Vous avez certainement vu, et peut-être même visité, le chantier archéologique qui a occupé l’extrémité ouest de la Place d’Youville à partir du mois de juin. Les voitures habituellement garées là avaient laissé place à un grand enclos où s’est activée pendant l’été une équipe d’archéologues.
Cette campagne de fouilles, terminée le 14 octobre, avait pour but d’explorer l’emplacement de l’ancien Parlement du Canada détruit par un incendie en 1849, qui avait occupé à partir de 1844 l’édifice du Marché Sainte- Anne, premier marché public fermé de Montréal, bâti en 1832.
Des objets de la vie quotidienne
Le Musée Pointe-à-Callière a présenté les résultats de ces quatre mois de recherches. Le résultat dépasse les espérances avec près de 50 000 pièces archéologiques remontées au jour dans un excellent état de conservation. L’un des objectifs était de documenter les différents niveaux enfouis. Mission réussie avec la découverte d’artéfacts clairement en rapport avec les trois périodes successives d’utilisation de l’édifice, y compris l’époque du Parlement. Ces objets seront présentés au musée Pointe-à-Callière dans le cadre de son grand projet de développement en Cité de l’archéologie et de l’histoire, depuis la Place Royale jusqu’au sous-sol de Douanes Canada, qui devrait voir le jour officiellement en 2017 à l’occasion du 375e anniversaire de la fondation de Montréal. Si les fouilles n’ont pas permis de localiser la voûte dans laquelle étaient conservés de nombreux documents de loi du Parlement, qui auraient peut-être échappé à l’incendie, elles ont ramené de nombreux ustensiles, services à thé, verres, lunettes, bouteilles en grès, etc., qui témoignent de façon émouvante de la vie quotidienne.

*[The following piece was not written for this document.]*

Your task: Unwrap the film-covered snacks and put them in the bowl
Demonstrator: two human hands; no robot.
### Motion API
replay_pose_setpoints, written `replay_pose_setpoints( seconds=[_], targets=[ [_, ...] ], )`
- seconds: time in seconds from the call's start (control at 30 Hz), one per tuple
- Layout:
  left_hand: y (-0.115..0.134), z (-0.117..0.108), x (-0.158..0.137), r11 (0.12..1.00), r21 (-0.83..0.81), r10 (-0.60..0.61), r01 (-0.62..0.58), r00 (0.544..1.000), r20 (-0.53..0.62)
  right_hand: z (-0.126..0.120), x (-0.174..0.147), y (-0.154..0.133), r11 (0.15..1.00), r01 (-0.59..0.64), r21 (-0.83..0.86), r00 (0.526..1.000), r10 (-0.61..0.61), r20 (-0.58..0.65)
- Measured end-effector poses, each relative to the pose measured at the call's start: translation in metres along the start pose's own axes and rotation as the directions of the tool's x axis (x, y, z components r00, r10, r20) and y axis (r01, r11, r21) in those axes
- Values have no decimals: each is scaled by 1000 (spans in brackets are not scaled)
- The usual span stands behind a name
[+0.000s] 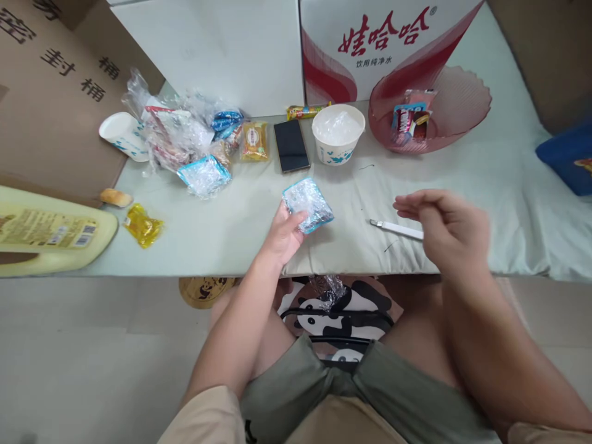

Les armoiries royales du Parlement désormais à Pointe-à-Callière
À l’occasion de cet événement le musée Pointe-à-Callière a reçu en don un objet unique : les armoiries royales du Royaume- Uni qui ornaient le Parlement du Canada. Miraculeusement réchappées de l’incendie dévastateur de 1849, elles ont été achetées dans une brocante par un collectionneur privé il y a quelques années. Il s’est ultérieurement avéré qu’il s’agissait bien des armoiries originales, en bois peint, qui ornaient la salle du Parlement. Leur propriétaire, l’Honorable Robert P. Kaplan, ancien Solliciteur général du Canada, a décidé d’en faire don au musée, qui enrichit donc ses collections d’un objet d’importance historique majeure en rapport avec notre quartier.